Interestingly, for those who keep tabs on this sort of thing, 9am is also the time that the construction workers begin work on resurfacing the road outside the front of where we live. With the sun beating a nice, hot set of rays down on the bedroom window, keeping them shut was out of the question, so keeping the noise out was also not a part of the plan.

As it happened, noisy as they were, I needed sleep more, and I managed to doze on-and-off for another few hours till the early afternoon.

I rolled out of bed feeling much better for the physio and sleep, grabbed a cuppa with K and chatted for a bit, talked to my ‘rents to catch them up on over-night progress and then headed back for more physio. It was a much better session than this mornings, and much easier, too, making things look brighter already.

After physio, I got some calories down me and then headed back to bed to chill out with K and watch the first ep of the first season of 24 – a season I’ve seen but K hasn’t and is next on our TV-DVD marathon. I’m amazed at how much I don’t remember from the first time it aired, and also at how much of what I do remember they’ve crammed into the first ep – there must be a whole heap more that I don’t remember to come, which is promising.

After chilling in bed for a while, K gets up to do some more revision and I sit and read GQ for a while, before K heads off to college and I do my 3rd physio session of the day. I’m determined to crack the back of this while I can.

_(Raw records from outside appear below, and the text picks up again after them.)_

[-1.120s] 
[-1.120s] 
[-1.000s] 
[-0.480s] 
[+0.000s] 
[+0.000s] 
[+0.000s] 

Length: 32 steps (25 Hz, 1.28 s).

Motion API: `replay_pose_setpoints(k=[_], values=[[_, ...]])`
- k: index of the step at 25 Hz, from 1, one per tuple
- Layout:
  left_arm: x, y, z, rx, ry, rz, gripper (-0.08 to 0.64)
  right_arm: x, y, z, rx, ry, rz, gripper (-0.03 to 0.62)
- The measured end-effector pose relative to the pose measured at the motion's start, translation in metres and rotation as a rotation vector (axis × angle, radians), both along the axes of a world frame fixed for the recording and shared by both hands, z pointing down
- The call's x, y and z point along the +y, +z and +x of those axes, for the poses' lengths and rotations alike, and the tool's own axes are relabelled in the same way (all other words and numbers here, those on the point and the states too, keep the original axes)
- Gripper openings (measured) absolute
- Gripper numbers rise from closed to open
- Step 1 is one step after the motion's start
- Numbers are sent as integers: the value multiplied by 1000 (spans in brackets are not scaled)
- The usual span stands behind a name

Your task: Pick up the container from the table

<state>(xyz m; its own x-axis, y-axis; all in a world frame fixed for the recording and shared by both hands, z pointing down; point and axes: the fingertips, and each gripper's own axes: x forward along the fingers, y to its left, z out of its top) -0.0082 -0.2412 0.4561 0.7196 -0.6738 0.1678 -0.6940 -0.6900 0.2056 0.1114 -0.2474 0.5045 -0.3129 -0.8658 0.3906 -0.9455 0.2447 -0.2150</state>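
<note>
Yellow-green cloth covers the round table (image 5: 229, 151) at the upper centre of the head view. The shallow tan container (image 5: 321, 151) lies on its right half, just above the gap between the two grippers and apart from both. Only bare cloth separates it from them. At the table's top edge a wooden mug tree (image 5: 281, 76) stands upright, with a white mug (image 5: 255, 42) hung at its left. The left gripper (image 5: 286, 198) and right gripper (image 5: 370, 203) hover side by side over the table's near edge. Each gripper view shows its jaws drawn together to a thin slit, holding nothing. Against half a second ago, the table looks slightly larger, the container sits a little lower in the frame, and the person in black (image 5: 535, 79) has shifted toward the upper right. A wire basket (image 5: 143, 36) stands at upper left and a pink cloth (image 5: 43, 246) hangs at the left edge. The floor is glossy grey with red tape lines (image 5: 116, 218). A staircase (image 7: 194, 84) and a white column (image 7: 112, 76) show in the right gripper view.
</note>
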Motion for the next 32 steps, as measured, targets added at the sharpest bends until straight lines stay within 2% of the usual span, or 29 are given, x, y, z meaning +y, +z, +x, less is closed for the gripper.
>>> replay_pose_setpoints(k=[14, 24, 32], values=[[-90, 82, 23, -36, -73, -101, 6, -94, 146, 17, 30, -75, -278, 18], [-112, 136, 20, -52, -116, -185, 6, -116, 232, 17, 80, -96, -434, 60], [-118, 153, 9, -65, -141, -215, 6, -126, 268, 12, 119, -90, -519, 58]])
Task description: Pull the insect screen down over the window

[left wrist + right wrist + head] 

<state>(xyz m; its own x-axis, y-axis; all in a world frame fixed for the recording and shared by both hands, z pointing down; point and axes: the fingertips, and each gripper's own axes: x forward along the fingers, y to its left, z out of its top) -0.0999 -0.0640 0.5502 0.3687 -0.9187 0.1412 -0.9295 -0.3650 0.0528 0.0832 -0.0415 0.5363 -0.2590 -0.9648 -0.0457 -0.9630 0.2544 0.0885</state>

Physio out of the way, I jump online for a while and do a bit of Chrimbo shopping (have to bow to the inevitable eventually, I suppose) and look into a couple of other random bits and pieces while the Shepherd’s Pie Mum made me yesterday cooks.  I sit and eat it while watching the last episode of Extras from the DVD that I’d never got round to seeing, then wash up and get back to the study, going over a couple of old scripts till K gets home.

We watch some programmes from Sky+ and I do some more physio (a really good late-night session, actually), and before I know it my evening drugs are all done and it’s time to hit the sack.  Things are still very up-and-down, and I suspect they will be for a good few days yet, but today’s been a massive improvement on yesterday, and that’s a big step forward.  Well, at least a little one.